Book Discussion Groups
Monday Evening Book Group
Meets the 2nd Monday of each month 6:30 P.M.
Cambridge Community Library
Call the library with questions at (608) 423-3900.
New members are welcome to the group at any time! There is no pressure to attend every session–come when you can!
Wednesday Evening Book Group
Meets the third Wednesday of each month at 7:00 P.M.
This group, also known as the Ladies’ Rhythm and Movement Society, has limited its members to 12, but has a waiting list at the circulation desk.
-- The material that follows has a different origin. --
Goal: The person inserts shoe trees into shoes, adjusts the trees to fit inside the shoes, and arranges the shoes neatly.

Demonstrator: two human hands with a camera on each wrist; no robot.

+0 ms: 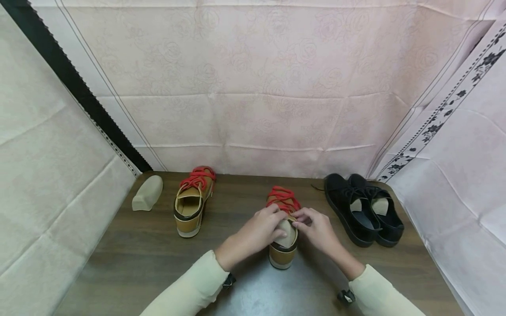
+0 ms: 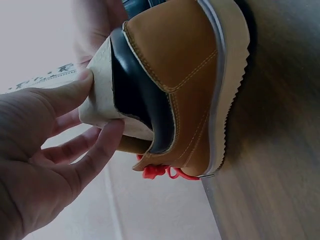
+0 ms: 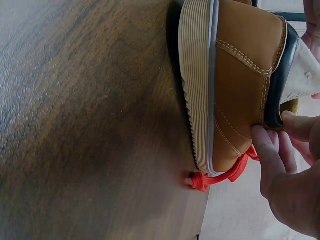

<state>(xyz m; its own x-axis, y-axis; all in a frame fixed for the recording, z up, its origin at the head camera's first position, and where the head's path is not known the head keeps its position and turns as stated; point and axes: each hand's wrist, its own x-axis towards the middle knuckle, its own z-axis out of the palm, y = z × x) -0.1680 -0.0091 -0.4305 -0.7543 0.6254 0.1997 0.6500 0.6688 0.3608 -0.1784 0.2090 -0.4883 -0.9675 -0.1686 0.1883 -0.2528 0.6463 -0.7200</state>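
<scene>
A tan shoe (image 1: 282, 258) with red laces (image 1: 283, 198) and a dark collar stands upright at the front middle, its heel towards me. A cream moulded shoe insert (image 1: 287, 228) sits in its opening, its rear part sticking out above the collar. My left hand (image 1: 264, 226) pinches this protruding part, thumb on one side and fingers on the other, as the left wrist view shows. On the other side my right hand (image 1: 319, 229) pinches the collar edge near the laces between thumb and fingers. The insert's front end is hidden inside the shoe.
The matching tan shoe (image 1: 189, 221) stands to the left, with a second cream insert (image 1: 147, 193) lying farther left. A pair of black shoes (image 1: 363, 210) with pale insides sits at the right. Patterned cloth (image 1: 253, 118) hangs behind the wooden tabletop (image 1: 130, 263).
</scene>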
The group meets in the homes of its members.
Monday Book Club Titles:
February
“Killers of the Flower Moon” by David Grann
After oil was found under their land, the richest people per capita in the world were members of the Osage Nation in Oklahoma. Then, one by one, the Osage began to be killed off. As the death toll rose, the newly created FBI took up the case, and the young director, J. Edgar Hoover, turned to a former Texas Ranger named Tom White to try to unravel the mystery. White put together an undercover team, including a Native American agent who infiltrated the region, and together with the Osage began to expose one of the most chilling conspiracies in American history.
January
“The Great Alone” by Kristin Hannah
“Alaska, 1974.
Unpredictable. Unforgiving. Untamed.
For a family in crisis, the ultimate test of survival.“
December
“The Christmas Spirit” by Debbie Macomber
When Peter scoffs that Hank has it easy compared to him, the two lifelong friends decide to switch jobs until Christmas Eve. To their surprise, the responsibilities of both bartender and pastor are similar, but much more difficult than either of them expected.
November
“Maybe You Should Talk to Someone” by Lori Gottlieb
With startling wisdom and humor, Gottlieb invites us into her world as both clinician and patient, examining the truths and fictions we tell ourselves and others as we teeter on the tightrope between love and desire, meaning and mortality, guilt and redemption, terror and courage, hope and change.
October
“The Seven Husbands of Evelyn Hugo” by Taylor Jenkins Reid
Aging and reclusive Hollywood movie icon Evelyn Hugo is finally ready to tell the truth about her glamorous and scandalous life. But when she chooses unknown magazine reporter Monique Grant for the job, no one is more astounded than Monique herself. Why her? Why now?
September
“The Personal Librarian” by Marie Benedict and Victoria Christopher Murray
The remarkable, little-known story of Belle da Costa Greene, J. P. Morgan’s personal librarian—who became one of the most powerful women in New York despite the dangerous secret she kept in order to make her dreams come true.
August
“Framed” by John Grisham and Jim McCloskey
“Ten harrowing true stories of wrongful convictions. Impeccably researched and grippingly told. Framed offers an inside look at the injustice faced by the victims of the United States criminal justice system.”
July
“Northwoods” by AmyPease
“Eli North is not okay. His drinking is getting worse by the day, his emotional wounds after a deployment to Afghanistan are as raw as ever, his marriage and career are over, and the only job he can hold down is with the local sheriff’s department. And that’s only because the sheriff is his mother—and she’s overwhelmed with small town Shaky Lake’s dwindling budget and the fallout from the opioid epidemic. The Northwoods of Wisconsin may be a vacationer’s paradise, but amidst the fishing trips and campfires and Paul Bunyan festivals, something sinister is taking shape.“
June
“The Life Impossible” by Matt Haig
“When retired math teacher Grace Winters is left a run-down house on a Mediterranean island by a long-lost friend, curiosity gets the better of her. She arrives in Ibiza with a one-way ticket, no guidebook and no plan. Filled with wonder and wild adventure, this is a story of hope and the life-changing power of a new beginning.”
May
“That Librarian” by Amanda Jones
Part memoir, part manifesto, the inspiring story of a Louisiana librarian advocating for inclusivity on the front lines of our vicious culture wars.
April
“Atonement” by Ian McEwan
“On a hot summer day in 1935, thirteen-year-old Briony Tallis witnesses the flirtation between her older sister, Cecilia, and Robbie Turner, the son of a servant. But Briony’s incomplete grasp of adult motives and her precocious imagination bring about a crime that will change all their lives, a crime whose repercussions Atonement follows through the chaos and carnage of World War II and into the close of the twentieth century.”
March
“Killers of a Certain Age” by Deanna Raybourn
“They’ve spent their lives as the deadliest assassins in a clandestine international organization, but now that they’re sixty years old, four women friends can’t just retire – it’s kill or be killed in this action-packed thriller.”